The thing that kills that image is that it is just an image. Oprah has her own best friend, and we ain't it. Sorry to break it to you.
Oprah isn't coming over with a baked spaghetti casserole to take care of your newborn so you can get a much-needed nap. She isn't going to eat cheap Mexican food and drink margaritas with you when you've had a lousy day and need to get out of the house for a few minutes. She isn't going to suffer at McDonald's PlayPlace with you and three hundred other mothers on a cold, rainy day when the kids are stir crazy.

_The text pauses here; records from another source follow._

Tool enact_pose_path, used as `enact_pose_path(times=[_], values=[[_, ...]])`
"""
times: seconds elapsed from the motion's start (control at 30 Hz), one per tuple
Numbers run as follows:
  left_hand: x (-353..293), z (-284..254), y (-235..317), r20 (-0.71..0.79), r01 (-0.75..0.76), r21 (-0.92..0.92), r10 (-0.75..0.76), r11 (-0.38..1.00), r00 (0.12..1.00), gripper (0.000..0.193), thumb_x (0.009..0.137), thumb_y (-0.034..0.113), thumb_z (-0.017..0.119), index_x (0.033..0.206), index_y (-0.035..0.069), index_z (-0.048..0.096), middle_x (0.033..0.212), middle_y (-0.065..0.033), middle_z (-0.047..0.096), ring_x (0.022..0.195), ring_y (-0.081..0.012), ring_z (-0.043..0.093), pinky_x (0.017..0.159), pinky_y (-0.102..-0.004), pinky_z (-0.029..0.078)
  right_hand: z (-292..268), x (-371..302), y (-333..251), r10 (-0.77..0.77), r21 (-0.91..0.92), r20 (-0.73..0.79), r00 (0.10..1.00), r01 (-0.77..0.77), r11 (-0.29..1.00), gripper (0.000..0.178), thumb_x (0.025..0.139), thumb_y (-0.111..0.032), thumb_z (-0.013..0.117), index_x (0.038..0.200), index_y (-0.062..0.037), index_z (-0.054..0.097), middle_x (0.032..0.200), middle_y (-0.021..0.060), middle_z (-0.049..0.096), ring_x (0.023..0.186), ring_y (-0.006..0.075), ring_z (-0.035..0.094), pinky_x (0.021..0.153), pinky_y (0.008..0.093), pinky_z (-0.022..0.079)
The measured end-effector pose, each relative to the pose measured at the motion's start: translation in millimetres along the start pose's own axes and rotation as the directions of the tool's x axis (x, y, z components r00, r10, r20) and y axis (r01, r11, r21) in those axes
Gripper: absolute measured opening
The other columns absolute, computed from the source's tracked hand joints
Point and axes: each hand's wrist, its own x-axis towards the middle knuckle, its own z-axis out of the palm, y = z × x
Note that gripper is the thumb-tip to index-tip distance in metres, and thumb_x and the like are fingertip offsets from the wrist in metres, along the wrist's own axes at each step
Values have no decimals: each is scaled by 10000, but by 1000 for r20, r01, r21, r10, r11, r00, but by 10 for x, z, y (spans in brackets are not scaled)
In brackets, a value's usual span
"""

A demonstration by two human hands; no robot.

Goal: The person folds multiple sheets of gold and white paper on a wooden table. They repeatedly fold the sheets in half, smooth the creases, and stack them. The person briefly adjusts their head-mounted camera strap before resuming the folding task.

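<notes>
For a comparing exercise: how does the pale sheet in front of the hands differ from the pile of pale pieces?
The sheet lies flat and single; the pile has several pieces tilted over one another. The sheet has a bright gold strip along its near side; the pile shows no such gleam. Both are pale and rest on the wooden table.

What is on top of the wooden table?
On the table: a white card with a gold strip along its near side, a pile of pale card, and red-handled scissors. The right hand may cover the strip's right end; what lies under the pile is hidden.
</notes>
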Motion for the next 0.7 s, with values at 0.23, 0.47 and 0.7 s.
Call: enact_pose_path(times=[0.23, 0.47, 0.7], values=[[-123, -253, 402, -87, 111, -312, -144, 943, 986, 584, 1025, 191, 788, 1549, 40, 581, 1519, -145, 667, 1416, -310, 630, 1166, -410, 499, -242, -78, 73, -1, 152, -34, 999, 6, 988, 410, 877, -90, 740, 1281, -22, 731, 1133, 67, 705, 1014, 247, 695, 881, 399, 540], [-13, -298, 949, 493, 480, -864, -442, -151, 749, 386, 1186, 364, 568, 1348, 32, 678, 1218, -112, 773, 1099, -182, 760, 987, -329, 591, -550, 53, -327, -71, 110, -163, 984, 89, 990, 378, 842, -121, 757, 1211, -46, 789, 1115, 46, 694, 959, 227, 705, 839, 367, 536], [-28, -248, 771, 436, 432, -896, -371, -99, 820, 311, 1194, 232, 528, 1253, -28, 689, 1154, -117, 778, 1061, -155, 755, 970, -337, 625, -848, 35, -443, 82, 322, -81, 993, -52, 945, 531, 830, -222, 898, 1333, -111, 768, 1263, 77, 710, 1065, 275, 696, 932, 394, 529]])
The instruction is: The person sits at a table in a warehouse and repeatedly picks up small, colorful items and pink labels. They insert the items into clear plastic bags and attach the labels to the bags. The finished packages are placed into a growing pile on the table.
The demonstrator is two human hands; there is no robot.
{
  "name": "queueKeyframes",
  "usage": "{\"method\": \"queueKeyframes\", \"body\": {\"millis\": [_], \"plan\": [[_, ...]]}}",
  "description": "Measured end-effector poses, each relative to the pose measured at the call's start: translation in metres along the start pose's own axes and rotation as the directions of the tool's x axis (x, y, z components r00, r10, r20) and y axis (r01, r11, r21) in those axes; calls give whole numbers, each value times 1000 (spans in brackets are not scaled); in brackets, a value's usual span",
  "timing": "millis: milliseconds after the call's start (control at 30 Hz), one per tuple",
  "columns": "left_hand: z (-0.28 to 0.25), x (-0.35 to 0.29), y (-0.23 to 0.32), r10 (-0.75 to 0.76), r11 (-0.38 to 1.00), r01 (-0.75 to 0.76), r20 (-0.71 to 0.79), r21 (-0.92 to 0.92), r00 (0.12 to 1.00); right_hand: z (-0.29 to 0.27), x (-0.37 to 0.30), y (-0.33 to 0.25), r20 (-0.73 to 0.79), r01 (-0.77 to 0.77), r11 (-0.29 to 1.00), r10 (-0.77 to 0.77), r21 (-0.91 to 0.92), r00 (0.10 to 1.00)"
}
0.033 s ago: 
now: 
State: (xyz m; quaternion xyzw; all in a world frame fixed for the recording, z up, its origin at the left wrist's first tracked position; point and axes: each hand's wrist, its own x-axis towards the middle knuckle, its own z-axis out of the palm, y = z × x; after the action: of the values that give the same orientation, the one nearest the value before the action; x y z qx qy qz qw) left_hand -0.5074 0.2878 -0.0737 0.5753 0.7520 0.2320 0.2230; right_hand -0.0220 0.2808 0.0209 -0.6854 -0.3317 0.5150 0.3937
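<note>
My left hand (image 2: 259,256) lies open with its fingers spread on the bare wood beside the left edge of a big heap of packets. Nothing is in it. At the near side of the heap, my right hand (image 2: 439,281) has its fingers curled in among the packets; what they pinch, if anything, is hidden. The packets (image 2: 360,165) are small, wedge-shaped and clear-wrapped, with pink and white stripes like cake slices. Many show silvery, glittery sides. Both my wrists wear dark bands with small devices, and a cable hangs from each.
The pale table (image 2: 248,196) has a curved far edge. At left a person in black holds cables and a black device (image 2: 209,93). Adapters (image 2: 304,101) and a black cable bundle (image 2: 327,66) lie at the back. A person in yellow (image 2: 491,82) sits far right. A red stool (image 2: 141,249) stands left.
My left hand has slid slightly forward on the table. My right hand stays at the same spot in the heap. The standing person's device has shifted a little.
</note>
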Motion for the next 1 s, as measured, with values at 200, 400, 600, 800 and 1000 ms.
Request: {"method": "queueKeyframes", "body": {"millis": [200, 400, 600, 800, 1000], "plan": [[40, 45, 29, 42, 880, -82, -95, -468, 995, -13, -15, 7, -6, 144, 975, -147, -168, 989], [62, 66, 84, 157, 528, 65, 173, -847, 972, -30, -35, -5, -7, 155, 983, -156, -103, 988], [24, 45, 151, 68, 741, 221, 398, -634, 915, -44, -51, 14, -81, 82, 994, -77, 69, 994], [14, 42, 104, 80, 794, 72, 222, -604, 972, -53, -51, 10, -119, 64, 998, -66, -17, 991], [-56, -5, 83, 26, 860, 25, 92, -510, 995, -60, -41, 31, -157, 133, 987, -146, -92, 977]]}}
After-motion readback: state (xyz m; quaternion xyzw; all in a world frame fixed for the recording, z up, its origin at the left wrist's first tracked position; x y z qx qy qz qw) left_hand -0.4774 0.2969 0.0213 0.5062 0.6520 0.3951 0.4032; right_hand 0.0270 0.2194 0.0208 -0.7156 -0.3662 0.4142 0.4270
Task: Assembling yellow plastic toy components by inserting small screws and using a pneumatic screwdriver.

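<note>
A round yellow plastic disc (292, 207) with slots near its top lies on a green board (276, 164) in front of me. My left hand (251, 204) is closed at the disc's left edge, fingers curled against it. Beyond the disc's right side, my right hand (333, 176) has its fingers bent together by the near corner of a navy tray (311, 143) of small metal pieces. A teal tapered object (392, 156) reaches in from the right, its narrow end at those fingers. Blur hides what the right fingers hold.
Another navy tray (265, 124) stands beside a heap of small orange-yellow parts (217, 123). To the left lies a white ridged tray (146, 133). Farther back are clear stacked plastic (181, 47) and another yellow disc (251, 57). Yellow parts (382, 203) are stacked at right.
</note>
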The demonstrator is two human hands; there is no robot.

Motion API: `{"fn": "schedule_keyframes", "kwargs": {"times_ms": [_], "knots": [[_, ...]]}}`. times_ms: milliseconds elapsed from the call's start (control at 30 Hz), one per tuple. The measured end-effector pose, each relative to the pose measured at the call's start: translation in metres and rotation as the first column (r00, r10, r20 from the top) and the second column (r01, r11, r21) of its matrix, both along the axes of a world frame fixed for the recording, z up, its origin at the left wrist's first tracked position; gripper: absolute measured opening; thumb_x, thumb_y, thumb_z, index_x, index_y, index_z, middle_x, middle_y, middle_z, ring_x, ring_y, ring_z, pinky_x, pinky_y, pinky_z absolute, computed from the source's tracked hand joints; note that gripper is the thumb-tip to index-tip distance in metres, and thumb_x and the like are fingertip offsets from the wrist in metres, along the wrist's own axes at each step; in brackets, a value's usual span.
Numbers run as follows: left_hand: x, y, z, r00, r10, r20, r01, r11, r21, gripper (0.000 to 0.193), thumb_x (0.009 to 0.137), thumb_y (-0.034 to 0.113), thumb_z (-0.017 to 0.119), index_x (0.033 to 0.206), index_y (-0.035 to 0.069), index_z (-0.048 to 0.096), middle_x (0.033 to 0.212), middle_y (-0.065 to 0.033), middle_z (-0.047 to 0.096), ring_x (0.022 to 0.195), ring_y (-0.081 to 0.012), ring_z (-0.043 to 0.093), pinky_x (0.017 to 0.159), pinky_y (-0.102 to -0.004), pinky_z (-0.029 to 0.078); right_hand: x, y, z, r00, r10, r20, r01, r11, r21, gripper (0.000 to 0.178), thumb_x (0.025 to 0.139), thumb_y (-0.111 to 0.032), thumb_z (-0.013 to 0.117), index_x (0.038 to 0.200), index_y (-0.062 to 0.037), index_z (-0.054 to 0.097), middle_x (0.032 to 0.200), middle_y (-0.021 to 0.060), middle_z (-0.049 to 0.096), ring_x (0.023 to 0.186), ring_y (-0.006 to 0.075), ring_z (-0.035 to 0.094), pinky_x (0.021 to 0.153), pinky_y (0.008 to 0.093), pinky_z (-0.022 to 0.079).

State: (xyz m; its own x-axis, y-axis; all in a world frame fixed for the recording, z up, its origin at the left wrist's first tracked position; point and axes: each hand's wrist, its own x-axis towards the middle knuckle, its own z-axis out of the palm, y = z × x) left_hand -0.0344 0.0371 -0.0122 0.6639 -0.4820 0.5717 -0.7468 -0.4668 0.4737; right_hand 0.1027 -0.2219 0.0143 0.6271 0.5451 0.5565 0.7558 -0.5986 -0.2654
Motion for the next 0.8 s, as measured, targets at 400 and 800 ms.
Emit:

She isn't going to the grocery at 9 p.m. to get a Rug Doctor for you because you just turned over a full can of paint on the carpet, your husband is out of town and your kids are already asleep. She isn't going to console you as you cry about your father who has Alzheimer's and whom you are losing by inches each day. She isn't going to help you get ready for your wedding, and listen to your wedding plans ad infinitum until she can recite them in her sleep.
She has Gayle for all that. Along with assorted event planners, personal assistants, personal physicians and chefs.
But you and I--well, what we have is each other. We are blessed by girlfriends who can somehow make us break into hysterical giggles, when only moments before, we were just doing the worst ugly cry ever. They share with us the excellent and the mundane, the Chateau Briand and the McDonald's chicken nuggets, the Rolls Royces and the Yugos, the Bergdorf Goodmans and the Wal-Marts.
And in the end, it all evens out. God gives us these girlfriends for good times and bad. Some are for life, others are for a season. They speak into our lives and we into theirs. But what would we do without them?
Because, seriously--how many M&Ms and bubble baths does one girl really need? (Don't answer that.)